Switch linguars for langdetect

2024-11-16 20:40:10 +01:00 · 2023-10-30 20:39:30 -04:00 · 2023-10-30 20:39:30 -04:00 · 02ea8ae011
commit 02ea8ae011
parent 5033f58e0d
3 changed files with 23 additions and 37 deletions
--- a/libretranslate/app.py
+++ b/libretranslate/app.py
@ -554,22 +554,8 @@ def create_app(args):
                )

        if source_lang == "auto":
-            source_langs = []
-            auto_detect_texts = q if batch else [q]
-
-            overall_candidates = detect_languages(q)
-
-            for text_to_check in auto_detect_texts:
-                if len(text_to_check) > 40:
-                    candidate_langs = detect_languages(text_to_check)
-                else:
-                    # Unable to accurately detect languages for short texts
-                    candidate_langs = overall_candidates
-                source_langs.append(candidate_langs[0])
-
-                if args.debug:
-                    print(text_to_check, candidate_langs)
-                    print("Auto detected: %s" % candidate_langs[0]["language"])
+            candidate_langs = detect_languages(q if batch else [q])
+            source_langs = [candidate_langs[0]]
        else:
            if batch:
                source_langs = [ {"confidence": 100.0, "language": source_lang} for text in q]
--- a/libretranslate/detect.py
+++ b/libretranslate/detect.py
@ -1,6 +1,9 @@
-from functools import lru_cache

-import linguars
+from langdetect import DetectorFactory
+
+DetectorFactory.seed = 0
+
+from langdetect import detect_langs
 from lexilang.detector import detect as lldetect


@ -12,34 +15,31 @@ class Language:
  def __str__(self):
    return (f"code: {self.code:<9} confidence: {self.confidence:>5.1f} ")

-@lru_cache(maxsize=None)
-def load_detector(langcodes = ()):
-  languages = []
-  for lc in langcodes:
-    if lc == 'zt':
-      continue
-    try:
-      languages.append(linguars.Language.from_iso_code_639_1(lc))
-    except Exception:
-      print(f"{lc} is not supported by lingua")
-      pass # Not supported
-
-  return linguars.LanguageDetector(languages=languages)
+def check_lang(langcodes, lang):
+  return normalized_lang_code(lang) in langcodes

+def normalized_lang_code(lang):
+  code = lang.lang
+  # Handle zh-cn
+  if code.startswith("zh"):
+    code = "zh"
+  return code

 class Detector:
  def __init__(self, langcodes = ()):
    self.langcodes = langcodes
-    self.detector = load_detector(langcodes)

  def detect(self, text):
-    if len(text) < 18:
+    if len(text) < 20:
      code, conf = lldetect(text, self.langcodes)
      if conf > 0:
        return [Language(code, round(conf * 100))]
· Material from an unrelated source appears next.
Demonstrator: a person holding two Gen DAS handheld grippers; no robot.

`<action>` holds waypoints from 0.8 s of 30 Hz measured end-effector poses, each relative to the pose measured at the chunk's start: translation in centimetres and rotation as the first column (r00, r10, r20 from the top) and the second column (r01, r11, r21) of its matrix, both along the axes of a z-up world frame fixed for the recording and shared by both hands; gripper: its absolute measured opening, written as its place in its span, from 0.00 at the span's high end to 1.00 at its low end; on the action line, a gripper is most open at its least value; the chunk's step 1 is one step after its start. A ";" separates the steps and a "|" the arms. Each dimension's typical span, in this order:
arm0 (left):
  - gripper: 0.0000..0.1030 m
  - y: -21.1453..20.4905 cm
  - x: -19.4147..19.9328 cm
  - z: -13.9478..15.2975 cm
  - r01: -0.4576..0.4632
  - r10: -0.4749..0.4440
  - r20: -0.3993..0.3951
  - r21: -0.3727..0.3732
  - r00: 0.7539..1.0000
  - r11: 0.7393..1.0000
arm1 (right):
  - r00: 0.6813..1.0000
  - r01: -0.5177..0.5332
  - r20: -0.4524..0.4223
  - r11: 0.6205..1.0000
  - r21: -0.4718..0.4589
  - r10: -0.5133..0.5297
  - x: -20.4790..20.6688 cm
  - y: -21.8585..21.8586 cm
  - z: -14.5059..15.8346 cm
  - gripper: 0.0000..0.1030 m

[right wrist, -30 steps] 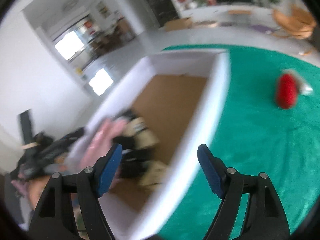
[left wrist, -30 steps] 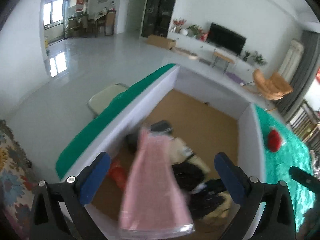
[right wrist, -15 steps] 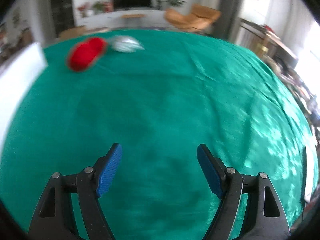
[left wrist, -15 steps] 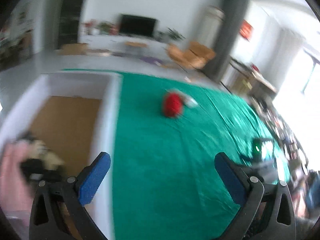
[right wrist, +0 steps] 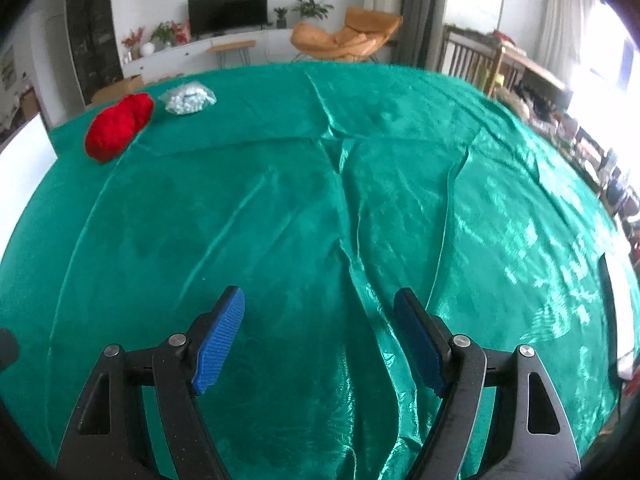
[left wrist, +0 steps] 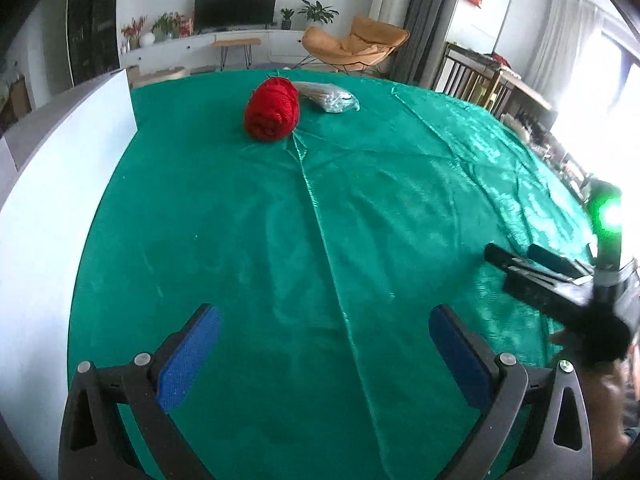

-    top_3_choices = self.detector.confidence(text)[:3]
-    if top_3_choices[0][1] == 0:
+    top_3_choices = [lang for lang in detect_langs(text) if check_lang(self.langcodes, lang)][:3]
+    if not len(top_3_choices):
+      return [Language("en", 0)]
+    if top_3_choices[0].prob == 0:
      return [Language("en", 0)]
-    return [Language(lang.iso_code_639_1, round(conf * 100)) for lang, conf in top_3_choices]
+
+    return [Language(normalized_lang_code(lang), round(lang.prob * 100)) for lang in top_3_choices]

--- a/pyproject.toml
+++ b/pyproject.toml
@ -42,7 +42,7 @@ dependencies = [
    "Flask-Session ==0.4.0",
    "waitress ==2.1.2",
    "expiringdict ==1.2.2",
-    "linguars==0.4.0",
+    "langdetect==1.0.9",
    "lexilang==1.0.1",
    "morfessor ==2.0.6",
    "appdirs ==1.4.4",